Art Review- Wivenhoe Park, Essex. John Constable

John Constable - Wivenhoe Park, EssexThe artist’s idyllic depiction of this British landscape, Wivenhoe Park, Essex portrays the artist’s instinct for truthful observation and desire to capture particular sensations created by nature[1]. A sense of freedom radiates here in the serenity of the rolling countryside, with the crystal clear water in the foreground, and cluster of trees in the background, which neatly frame the piece. Originality for him, meant speaking in his own voice directly from his own experience of nature, and he did not want to imitate ‘the language and voice of others’[2], but to paint from reality. Nevertheless, his decision to depict this pleasant scene was a great one, as he has opened up his small world to the viewer, one that is magical and tranquil, forever to be admired.

The painting depicts the quiet atmosphere of a typical day in the park. The spectator is drawn to the herd of cattle, casually grazing on the fresh meadows in the front left corner. Perhaps Constable is acquainting us with the idea of the park as a place of functionality as well as pleasure, as it seems to unify purposes of both ‘idealism and utility’[3]. The two figures in a rowing boat fishing on the lake highlight this point, but also seem to remind the viewer of the simple joy and recreation that nature can bring, as that ‘gentle and unreproaching friend’[4] whom Constable felt passionately about, and shared an intimate relationship with. The sparkling reflection of the calm blue sky and trees in the still pool of water, shown by flecks and strokes of light grey colour add to the immobility of the scene, as two swans sit gracefully on the surface, animating the picture as they bask in the afternoon delight of the country air. The artist’s soft brush strokes on the cool lake enhance this, whilst his great execution of small details, such as the cows and people emphasizes the harmony between humanity and nature. The unity between the creatures and objects inhabiting this land, and the natural elements of light and air, provide the piece with such clarity making you want to become a part of it. These qualities of ‘ bloom and freshness’[5] were what the artist referred to as the ‘chiaroscuro of nature’[6], embodying nature truthfully which he believed ‘was the most important spiritual source of his pictorial originality’[7]. Here he has fulfilled his ‘sentiment of landscape’[8] affecting the viewer’s emotions through his work.
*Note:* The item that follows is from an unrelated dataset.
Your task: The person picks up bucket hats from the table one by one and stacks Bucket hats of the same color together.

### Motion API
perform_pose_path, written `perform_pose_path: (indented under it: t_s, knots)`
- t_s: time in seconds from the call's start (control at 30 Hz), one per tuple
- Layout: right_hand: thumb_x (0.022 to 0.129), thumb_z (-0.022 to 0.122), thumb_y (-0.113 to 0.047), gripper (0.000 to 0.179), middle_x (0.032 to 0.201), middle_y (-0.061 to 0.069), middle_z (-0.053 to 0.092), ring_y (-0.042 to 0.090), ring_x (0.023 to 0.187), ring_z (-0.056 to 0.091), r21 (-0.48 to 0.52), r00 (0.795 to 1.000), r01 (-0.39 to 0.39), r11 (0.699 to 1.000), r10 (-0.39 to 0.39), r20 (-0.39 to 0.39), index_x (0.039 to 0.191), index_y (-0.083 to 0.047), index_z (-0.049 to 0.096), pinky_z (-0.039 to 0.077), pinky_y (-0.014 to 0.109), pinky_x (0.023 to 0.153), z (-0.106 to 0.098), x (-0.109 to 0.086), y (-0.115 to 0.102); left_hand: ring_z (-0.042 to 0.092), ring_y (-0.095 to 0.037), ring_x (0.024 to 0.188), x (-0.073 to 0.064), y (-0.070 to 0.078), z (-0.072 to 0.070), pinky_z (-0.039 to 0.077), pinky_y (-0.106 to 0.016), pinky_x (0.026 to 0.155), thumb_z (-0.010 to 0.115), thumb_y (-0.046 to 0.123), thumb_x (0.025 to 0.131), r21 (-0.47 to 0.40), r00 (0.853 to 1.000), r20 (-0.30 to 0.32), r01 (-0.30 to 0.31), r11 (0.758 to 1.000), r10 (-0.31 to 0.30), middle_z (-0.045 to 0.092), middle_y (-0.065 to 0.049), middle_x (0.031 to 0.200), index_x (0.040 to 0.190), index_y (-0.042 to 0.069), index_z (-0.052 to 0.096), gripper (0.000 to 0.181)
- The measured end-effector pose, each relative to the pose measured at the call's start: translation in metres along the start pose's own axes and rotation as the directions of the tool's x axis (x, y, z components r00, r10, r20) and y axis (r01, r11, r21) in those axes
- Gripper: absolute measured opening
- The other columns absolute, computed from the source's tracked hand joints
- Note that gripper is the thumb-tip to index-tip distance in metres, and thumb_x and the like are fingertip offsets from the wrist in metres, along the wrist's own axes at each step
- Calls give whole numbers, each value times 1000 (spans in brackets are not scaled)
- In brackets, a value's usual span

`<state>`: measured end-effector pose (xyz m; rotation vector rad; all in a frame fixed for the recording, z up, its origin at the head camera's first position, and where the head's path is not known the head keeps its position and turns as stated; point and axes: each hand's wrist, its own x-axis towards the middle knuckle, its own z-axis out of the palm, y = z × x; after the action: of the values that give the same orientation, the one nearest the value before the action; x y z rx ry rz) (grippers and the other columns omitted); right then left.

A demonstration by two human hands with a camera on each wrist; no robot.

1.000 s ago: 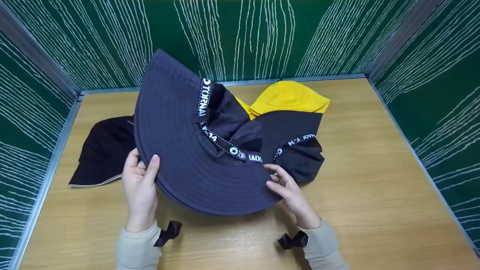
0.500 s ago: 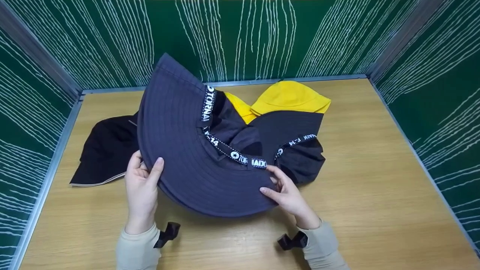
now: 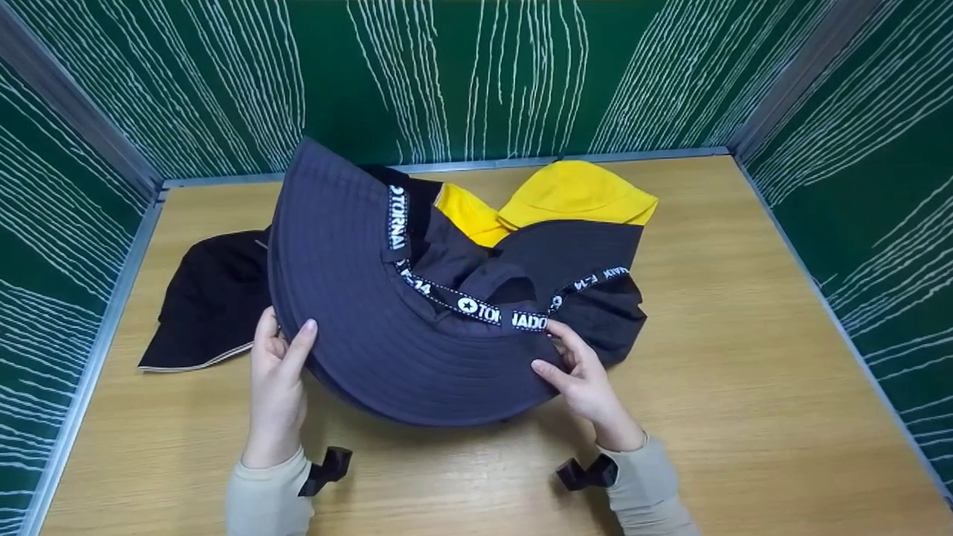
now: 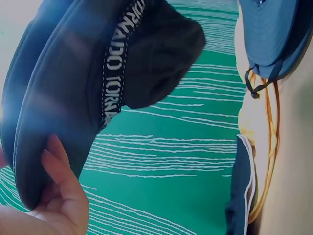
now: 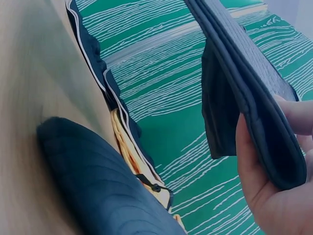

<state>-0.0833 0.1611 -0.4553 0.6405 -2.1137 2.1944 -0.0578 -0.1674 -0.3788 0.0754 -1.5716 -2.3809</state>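
Observation:
A dark grey-blue bucket hat (image 3: 350, 313), folded in half with its lettered inner band showing, is held up over the table in the head view. My left hand (image 3: 281, 394) pinches the doubled brim at its left edge, thumb on the near face. At the right end, my right hand (image 3: 592, 391) grips the brim near the band, thumb in front and fingers behind. The left wrist view shows the hat's soft crown (image 4: 161, 58) hanging away from the brim. In the right wrist view, the folded brim (image 5: 249, 103) sits between thumb and fingers.
On the wooden table (image 3: 759, 357) behind the held hat lie a second dark hat (image 3: 588, 242) with a lettered band, a yellow hat (image 3: 577, 193) and, at left, a black hat (image 3: 212, 298) with a pale edge. Green walls (image 3: 335, 74) with white lines enclose the table.
The held hat's upper tip has come down, showing more yellow and black fabric behind it. My right hand dipped left, then moved back right with the brim. Both hands keep their hold.

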Motion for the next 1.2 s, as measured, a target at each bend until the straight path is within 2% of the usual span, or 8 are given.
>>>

His use of light and form were deeply involved with his sense of reality and feelings, and this was something, which was to carry on throughout his profession and gain control over his works.[9]

The countryside of Southern England where he grew up became the heart of many of Constable’s works, in his desire to portray it from true feelings, and struggle to convince critics of its inherent significance. Arguably ‘England’s greatest landscape painter’[10], he has had profound influence upon people’s responses to the natural world, and can be said that he has been treated as a spokesman for England just ‘like Shakespeare and Dickens through their writings’[11]. His natural chiaroscuro of landscape could transform the significance of any place, however ‘common or inconsequential it might have been’[12], and his exceptional artistic methods, which defied the confines of any one approach created the honesty in his works that he truly desired. His Wivenhoe Park, Essex (1816) clearly ‘vibrates with the verdant essence of the countryside’[13] and reveals the profound connection he felt to the rural pleasures of the landscape, which will forever be christened as ‘Constable country’. [14]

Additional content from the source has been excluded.